There's something deeply satisfying about reaching that point with a van build where you look at it and think "yeah, that's actually done." I know that feeling well from when I finally sorted my tiny house array last spring — that last cable tie clicked into place and I just stood back grinning like an idiot.
A Crafter is a serious canvas to work with. The wheelbase gives you proper room to do things right rather than cramming components in wherever they'll fit.
A few things I'd love to know more about on a build like this:
The OBC side — are you running the on-board charger purely for shore power hookups, or integrating it with a smart alternator workaround? Newer vans with Euro 6 engines can be a right headache for DC-DC charging without something like a Victron Orion-Tr Smart in the loop.
5kWh capacity — I'm assuming that's LiFePO4? Fogstar Drift cells or something pre-built? At that capacity you're genuinely comfortable running a proper compressor fridge, lighting, and laptop setup for days without worrying.
The MPPT sizing — what's your panel arrangement?
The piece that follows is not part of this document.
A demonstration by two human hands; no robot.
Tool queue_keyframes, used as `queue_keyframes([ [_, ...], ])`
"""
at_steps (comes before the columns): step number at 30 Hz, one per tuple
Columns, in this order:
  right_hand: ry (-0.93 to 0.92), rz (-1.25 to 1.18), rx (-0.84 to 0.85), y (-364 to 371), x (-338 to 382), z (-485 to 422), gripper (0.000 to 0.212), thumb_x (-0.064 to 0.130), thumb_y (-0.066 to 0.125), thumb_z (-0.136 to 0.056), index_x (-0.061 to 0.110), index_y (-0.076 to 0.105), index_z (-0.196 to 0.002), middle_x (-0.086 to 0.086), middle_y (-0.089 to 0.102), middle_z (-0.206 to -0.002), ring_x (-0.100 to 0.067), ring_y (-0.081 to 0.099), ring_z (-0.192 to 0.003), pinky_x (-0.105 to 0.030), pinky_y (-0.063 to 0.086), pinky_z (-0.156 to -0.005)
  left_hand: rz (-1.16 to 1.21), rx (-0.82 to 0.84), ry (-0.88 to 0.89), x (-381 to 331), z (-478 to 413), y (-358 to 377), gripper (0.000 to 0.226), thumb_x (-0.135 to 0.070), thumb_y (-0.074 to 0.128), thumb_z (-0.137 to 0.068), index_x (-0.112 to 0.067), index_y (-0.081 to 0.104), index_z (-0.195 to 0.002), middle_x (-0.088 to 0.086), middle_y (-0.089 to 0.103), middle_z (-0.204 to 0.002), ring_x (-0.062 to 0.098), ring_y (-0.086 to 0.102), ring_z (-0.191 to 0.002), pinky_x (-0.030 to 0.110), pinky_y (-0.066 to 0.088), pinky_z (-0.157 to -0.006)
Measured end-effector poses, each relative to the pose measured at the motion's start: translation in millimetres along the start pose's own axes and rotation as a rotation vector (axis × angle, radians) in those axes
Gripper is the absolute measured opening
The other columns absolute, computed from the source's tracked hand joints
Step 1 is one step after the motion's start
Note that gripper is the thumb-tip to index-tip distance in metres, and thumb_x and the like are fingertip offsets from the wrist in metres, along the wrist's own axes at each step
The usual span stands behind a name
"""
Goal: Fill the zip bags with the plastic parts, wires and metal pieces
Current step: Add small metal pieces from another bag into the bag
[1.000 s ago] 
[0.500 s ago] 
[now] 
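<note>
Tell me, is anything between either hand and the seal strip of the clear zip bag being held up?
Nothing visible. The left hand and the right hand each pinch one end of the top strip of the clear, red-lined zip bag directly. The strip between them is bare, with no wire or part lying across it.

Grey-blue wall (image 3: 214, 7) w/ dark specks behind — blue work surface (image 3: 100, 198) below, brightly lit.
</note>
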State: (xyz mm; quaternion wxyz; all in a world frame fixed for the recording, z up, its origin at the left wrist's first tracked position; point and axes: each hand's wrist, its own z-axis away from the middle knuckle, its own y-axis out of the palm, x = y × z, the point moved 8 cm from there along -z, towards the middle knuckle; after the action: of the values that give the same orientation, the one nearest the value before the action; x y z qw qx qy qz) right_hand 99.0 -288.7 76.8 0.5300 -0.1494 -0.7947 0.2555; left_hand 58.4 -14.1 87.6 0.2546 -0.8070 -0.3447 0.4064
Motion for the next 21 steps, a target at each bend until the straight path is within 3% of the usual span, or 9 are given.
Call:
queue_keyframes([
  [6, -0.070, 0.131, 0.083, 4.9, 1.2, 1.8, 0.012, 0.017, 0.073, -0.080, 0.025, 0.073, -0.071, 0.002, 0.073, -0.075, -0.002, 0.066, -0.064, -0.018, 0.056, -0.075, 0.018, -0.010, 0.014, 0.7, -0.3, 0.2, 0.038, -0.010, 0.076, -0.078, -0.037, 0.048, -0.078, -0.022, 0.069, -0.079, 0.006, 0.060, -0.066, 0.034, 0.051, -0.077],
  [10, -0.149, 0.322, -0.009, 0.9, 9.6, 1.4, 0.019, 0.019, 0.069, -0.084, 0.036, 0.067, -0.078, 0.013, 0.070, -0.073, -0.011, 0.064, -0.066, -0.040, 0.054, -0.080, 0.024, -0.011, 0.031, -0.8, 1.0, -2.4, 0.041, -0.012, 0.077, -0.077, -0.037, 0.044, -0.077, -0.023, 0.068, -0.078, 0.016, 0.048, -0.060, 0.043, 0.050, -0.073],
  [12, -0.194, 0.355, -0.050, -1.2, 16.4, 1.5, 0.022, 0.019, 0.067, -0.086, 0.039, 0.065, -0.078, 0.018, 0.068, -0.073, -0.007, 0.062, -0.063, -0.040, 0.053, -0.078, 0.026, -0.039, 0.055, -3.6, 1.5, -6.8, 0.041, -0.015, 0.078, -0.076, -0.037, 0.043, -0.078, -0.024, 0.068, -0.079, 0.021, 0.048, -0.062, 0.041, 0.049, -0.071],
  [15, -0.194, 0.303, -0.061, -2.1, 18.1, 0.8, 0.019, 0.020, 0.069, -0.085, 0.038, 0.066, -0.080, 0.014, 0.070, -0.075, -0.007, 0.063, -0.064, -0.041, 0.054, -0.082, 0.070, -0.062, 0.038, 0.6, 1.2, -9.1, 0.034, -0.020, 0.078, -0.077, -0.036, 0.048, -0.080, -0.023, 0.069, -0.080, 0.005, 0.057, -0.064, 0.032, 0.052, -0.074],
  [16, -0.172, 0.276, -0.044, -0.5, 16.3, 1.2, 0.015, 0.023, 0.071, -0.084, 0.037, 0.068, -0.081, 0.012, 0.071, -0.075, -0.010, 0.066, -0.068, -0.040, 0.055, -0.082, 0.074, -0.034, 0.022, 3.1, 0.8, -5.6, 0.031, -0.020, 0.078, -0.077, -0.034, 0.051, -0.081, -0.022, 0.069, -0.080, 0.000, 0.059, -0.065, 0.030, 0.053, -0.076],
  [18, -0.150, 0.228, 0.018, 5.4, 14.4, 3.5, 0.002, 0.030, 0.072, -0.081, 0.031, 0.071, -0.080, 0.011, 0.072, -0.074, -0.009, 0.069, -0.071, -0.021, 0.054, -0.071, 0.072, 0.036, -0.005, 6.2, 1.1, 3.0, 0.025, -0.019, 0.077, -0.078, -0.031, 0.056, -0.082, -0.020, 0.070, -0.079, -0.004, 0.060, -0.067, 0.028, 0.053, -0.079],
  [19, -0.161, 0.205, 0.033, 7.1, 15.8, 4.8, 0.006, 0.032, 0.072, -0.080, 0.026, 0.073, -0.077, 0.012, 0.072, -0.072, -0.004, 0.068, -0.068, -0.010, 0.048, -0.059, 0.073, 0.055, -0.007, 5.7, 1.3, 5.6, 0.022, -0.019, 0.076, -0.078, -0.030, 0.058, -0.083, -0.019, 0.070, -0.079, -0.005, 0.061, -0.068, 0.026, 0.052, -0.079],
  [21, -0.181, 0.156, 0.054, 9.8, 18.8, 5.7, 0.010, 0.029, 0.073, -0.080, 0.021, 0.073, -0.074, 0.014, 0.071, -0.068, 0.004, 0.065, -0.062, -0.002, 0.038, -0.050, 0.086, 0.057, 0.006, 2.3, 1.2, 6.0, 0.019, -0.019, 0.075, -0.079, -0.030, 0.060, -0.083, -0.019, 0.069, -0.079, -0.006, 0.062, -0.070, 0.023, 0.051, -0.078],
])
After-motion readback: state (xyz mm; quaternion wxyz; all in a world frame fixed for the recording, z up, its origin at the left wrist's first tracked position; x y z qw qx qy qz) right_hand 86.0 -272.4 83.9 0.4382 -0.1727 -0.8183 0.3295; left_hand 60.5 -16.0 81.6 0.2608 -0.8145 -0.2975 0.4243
Roof space on a high-top Crafter is generous but you've still got that ridge line eating into usable area.
The "slimline but full featured" framing is exactly the right mindset for van installs. Boats and tiny houses taught me that density of function matters more than raw spec once you're space-constrained.
Anyone else here running a similar triple-input setup — OBC, MPPT, and DC-DC simultaneously managed? Curious how people handle priority logic when all three sources are available at once.